EXERCISE
Look through the records that follow. Copy every line containing the word "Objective".

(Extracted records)
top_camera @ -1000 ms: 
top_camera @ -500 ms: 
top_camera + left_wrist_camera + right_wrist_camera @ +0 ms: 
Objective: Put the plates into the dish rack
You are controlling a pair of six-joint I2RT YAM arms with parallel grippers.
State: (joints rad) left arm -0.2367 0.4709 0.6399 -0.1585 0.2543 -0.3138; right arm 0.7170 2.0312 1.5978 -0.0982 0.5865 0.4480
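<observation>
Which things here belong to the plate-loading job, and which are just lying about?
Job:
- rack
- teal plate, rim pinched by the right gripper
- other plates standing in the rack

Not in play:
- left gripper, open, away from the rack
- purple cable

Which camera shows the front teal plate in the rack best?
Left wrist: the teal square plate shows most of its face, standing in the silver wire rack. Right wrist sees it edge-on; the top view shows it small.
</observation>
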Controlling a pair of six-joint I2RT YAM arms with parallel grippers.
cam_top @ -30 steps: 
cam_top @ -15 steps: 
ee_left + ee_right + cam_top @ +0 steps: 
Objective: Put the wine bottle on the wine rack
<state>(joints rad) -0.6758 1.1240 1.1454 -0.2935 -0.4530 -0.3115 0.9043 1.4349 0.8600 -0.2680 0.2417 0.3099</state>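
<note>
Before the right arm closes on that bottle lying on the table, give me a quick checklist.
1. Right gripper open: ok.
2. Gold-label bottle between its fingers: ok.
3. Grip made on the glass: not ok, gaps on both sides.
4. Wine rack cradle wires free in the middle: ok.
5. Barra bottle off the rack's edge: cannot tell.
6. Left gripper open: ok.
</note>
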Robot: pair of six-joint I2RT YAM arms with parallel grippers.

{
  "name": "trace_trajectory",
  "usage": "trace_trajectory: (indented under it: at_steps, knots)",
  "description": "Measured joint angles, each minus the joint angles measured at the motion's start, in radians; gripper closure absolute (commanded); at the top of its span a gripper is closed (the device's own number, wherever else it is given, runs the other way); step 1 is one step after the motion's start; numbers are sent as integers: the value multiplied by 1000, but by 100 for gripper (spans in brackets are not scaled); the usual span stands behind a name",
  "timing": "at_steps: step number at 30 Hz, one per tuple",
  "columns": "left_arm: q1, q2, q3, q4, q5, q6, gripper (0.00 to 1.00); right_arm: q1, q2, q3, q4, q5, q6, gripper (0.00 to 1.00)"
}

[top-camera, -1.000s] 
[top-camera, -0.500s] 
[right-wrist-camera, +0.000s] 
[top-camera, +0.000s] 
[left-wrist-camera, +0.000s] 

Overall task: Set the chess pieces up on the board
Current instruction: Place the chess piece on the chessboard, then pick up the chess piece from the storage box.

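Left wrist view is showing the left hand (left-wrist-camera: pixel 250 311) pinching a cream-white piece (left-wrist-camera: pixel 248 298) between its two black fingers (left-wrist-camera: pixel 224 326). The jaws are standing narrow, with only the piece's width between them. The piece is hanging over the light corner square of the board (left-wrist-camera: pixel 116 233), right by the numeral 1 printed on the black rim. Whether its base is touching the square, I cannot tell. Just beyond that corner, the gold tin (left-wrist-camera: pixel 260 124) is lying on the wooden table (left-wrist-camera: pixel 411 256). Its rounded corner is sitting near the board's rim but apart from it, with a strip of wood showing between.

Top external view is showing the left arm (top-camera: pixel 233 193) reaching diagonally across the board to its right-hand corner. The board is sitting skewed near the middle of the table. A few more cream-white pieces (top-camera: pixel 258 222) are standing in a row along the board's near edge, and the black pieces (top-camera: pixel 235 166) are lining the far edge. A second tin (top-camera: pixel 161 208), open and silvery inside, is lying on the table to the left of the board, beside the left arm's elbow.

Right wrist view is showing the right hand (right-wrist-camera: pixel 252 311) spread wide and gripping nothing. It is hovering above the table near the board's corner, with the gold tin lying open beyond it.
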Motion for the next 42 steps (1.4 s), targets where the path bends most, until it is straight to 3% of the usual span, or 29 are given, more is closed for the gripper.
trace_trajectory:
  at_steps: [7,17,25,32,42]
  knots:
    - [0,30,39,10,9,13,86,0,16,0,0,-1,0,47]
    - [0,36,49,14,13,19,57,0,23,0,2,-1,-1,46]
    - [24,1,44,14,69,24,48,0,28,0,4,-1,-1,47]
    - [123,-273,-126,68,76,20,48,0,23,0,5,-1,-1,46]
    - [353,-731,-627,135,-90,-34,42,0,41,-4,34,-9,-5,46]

YOUR SOLUTION
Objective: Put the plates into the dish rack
Objective: Put the wine bottle on the wine rack

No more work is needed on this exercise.